EXERCISE OBJECTIVE: Nothing except the pictures should be left out when you reproduce the listing exactly.

RECORDED DATA:

◆ ◆ ◆

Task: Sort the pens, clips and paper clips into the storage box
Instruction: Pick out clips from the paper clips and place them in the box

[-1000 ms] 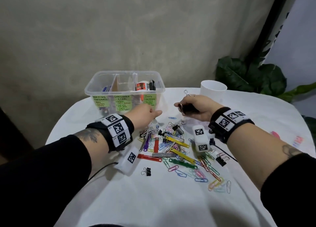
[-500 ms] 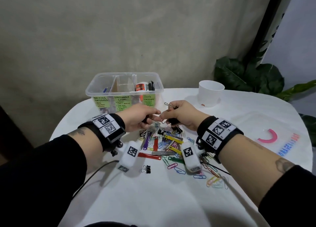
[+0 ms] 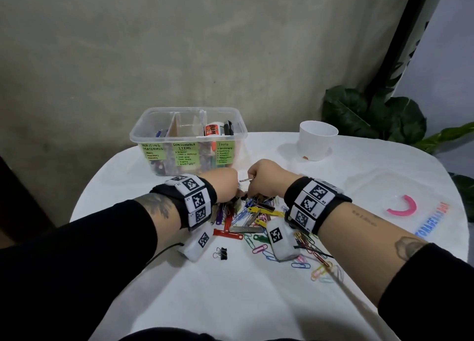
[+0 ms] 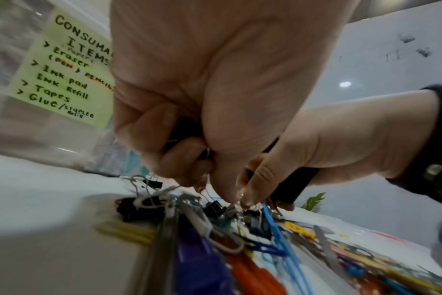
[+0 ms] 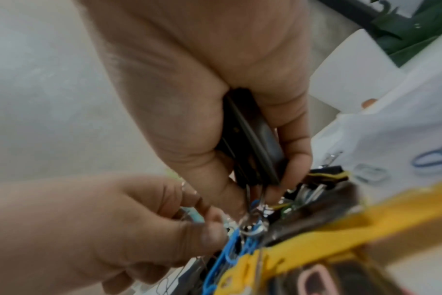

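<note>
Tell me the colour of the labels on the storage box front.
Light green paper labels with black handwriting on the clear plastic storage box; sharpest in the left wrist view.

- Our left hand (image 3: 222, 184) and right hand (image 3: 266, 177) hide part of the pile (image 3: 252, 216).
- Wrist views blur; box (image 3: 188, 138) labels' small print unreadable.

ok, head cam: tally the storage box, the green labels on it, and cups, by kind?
storage box: 1
green labels on its front wall: 3
white cup: 1
Total: 5
</note>
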The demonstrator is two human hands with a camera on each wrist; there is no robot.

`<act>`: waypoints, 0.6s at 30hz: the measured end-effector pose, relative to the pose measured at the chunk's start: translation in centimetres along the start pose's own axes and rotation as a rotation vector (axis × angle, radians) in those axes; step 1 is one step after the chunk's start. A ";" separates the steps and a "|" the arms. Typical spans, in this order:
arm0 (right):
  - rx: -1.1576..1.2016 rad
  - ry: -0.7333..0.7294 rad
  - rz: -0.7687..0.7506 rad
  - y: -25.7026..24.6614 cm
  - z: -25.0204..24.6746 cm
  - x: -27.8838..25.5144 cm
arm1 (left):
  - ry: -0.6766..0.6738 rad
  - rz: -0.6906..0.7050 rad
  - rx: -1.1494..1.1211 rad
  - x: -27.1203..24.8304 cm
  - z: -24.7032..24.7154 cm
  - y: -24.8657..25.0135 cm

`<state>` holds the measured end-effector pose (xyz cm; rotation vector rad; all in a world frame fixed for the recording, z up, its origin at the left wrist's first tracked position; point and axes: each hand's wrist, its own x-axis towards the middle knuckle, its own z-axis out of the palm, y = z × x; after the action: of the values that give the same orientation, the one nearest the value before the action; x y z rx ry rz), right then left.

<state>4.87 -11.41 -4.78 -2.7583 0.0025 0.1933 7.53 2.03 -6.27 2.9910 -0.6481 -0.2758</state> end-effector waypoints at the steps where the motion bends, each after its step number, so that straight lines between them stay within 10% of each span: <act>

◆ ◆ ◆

EXERCISE RESULT:
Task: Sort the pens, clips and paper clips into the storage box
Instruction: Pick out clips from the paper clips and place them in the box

[-1000 ms] 
[-500 ms] 
[+0 ms] 
[+0 ms] 
[+0 ms] 

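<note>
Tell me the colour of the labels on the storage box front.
Light green paper labels with black handwriting on the clear plastic storage box; sharpest in the left wrist view.

- Our left hand (image 3: 222, 184) and right hand (image 3: 266, 177) hide part of the pile (image 3: 252, 216).
- Wrist views blur; box (image 3: 188, 138) labels' small print unreadable.

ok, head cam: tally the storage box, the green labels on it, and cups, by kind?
storage box: 1
green labels on its front wall: 3
white cup: 1
Total: 5
</note>
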The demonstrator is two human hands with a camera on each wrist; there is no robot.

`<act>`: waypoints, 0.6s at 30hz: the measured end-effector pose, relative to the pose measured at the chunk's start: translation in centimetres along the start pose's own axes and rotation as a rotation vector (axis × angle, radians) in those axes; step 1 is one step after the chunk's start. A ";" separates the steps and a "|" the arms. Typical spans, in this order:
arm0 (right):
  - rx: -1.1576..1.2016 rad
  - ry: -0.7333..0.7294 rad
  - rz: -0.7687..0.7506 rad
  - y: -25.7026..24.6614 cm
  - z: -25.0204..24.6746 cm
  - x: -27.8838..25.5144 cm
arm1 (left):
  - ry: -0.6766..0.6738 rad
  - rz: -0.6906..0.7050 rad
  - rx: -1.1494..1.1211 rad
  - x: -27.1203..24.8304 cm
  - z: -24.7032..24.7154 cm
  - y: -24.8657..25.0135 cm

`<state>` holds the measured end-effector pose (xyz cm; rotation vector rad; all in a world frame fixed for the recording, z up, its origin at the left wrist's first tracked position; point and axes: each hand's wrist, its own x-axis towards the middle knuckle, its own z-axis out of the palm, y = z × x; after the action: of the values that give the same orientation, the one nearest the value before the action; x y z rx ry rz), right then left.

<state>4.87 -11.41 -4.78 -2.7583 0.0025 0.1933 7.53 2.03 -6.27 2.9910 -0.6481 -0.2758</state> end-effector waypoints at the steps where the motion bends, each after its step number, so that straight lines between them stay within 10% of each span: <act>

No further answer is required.